Both TV brands support 2.4GHz and 5GHz WiFi standards and come with Bluetooth support, allowing you to connect to the home network, stream content and use a wireless speaker.
If you want a little extra from your TV than what we’ve included above, Insignia will probably disappoint you as there are no standout features to speak of here.
On the other hand, Samsung is compatible with G-SYNC and FreeSync, as well as U8G and comes with HDR10+.

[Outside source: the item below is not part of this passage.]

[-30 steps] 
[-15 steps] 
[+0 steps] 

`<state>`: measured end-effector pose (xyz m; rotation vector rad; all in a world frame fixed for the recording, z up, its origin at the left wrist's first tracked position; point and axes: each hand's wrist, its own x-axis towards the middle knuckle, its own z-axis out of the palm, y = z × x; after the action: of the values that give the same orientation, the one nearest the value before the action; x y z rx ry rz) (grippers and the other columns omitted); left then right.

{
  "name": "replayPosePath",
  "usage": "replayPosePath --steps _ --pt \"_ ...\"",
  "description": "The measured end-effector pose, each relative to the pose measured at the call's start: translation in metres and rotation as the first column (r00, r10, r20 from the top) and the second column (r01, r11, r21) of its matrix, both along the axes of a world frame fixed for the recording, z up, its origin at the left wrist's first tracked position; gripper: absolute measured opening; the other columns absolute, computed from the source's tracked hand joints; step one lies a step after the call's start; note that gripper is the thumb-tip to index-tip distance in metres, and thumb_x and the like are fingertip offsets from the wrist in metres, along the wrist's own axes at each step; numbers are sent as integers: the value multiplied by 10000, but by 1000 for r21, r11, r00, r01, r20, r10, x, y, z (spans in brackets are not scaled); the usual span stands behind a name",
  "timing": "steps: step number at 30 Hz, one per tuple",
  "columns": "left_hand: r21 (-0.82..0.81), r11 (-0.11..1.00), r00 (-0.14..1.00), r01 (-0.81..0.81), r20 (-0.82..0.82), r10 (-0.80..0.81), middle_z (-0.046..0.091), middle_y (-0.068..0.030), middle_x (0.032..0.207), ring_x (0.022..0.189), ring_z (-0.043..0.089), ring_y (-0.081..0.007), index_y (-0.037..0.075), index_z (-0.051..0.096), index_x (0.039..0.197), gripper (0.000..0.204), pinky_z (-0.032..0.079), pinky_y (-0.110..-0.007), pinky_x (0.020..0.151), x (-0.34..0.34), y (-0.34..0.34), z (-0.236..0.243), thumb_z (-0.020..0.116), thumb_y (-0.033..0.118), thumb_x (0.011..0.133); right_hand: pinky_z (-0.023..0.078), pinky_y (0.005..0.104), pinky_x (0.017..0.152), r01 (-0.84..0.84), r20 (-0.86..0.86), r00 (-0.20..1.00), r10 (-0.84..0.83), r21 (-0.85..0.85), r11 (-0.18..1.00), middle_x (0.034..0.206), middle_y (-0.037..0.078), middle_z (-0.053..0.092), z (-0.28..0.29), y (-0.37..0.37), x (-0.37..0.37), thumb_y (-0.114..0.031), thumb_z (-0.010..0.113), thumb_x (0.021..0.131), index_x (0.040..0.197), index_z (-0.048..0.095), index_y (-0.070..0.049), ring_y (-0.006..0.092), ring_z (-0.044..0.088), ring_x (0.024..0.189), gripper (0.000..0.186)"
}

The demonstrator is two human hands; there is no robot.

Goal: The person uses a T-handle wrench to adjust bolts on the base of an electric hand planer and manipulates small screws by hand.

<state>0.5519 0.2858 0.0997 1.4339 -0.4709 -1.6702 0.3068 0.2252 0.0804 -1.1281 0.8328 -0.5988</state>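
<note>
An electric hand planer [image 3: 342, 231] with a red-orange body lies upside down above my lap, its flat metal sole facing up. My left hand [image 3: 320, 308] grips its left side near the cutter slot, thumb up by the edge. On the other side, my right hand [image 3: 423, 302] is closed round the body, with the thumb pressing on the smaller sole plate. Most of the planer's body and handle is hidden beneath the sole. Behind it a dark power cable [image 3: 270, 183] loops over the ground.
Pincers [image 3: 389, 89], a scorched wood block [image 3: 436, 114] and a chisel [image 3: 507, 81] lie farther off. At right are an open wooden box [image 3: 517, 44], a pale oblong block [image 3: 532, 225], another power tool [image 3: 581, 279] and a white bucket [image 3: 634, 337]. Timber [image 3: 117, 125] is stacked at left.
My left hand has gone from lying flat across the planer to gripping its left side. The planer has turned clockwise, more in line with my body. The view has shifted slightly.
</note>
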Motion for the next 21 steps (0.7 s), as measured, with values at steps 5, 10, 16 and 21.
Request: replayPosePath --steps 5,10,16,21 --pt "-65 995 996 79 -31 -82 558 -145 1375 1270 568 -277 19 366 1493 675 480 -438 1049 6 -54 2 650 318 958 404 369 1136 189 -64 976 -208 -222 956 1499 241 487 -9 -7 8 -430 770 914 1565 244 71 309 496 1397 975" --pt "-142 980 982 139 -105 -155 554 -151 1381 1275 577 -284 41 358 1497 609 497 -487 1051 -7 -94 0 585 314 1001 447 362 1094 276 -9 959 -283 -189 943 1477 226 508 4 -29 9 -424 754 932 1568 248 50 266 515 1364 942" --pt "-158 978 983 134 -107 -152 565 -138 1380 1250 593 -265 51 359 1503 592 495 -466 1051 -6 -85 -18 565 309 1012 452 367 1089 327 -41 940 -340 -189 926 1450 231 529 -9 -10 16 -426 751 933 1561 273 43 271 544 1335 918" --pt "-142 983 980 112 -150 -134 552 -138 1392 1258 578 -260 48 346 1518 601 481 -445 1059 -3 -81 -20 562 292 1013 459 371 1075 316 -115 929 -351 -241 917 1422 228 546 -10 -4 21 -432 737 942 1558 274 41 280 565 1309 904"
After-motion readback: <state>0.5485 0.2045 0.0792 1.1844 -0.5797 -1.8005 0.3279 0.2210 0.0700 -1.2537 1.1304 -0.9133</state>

Comparing prices with these two is a bit difficult since one is a budget and the other a premium brand.
With Insignia TV models, the price rarely goes above $250, with most models being in the $100-200 range.
For instance, here is one of the more popular models from Best Buy:
Insignia 32-inch D2 TV
Samsung Smart TV Q60A Series
Samsung, in comparison, is a lot more expensive. For instance, its 32-inch Q60A 4K model is twice as expensive as Insignia’s model above.
Comparing Insignia vs Samsung TVs, on some level, wasn’t really fair since one is a budget brand and the other a premium brand (this Insignia vs TCL comparison is probably much fairer if you’re looking for affordable TVs.)
If we look at the two just through their technical specs, Samsung is a clear winner, and you probably didn’t need us to tell you that.
That said, ultimately, it depends on how much money you have to spend. If you’re okay with spending $500+ for a TV, you can’t get much better than Samsung. However, if you only have $200 or so, then Insignia is more than adequate.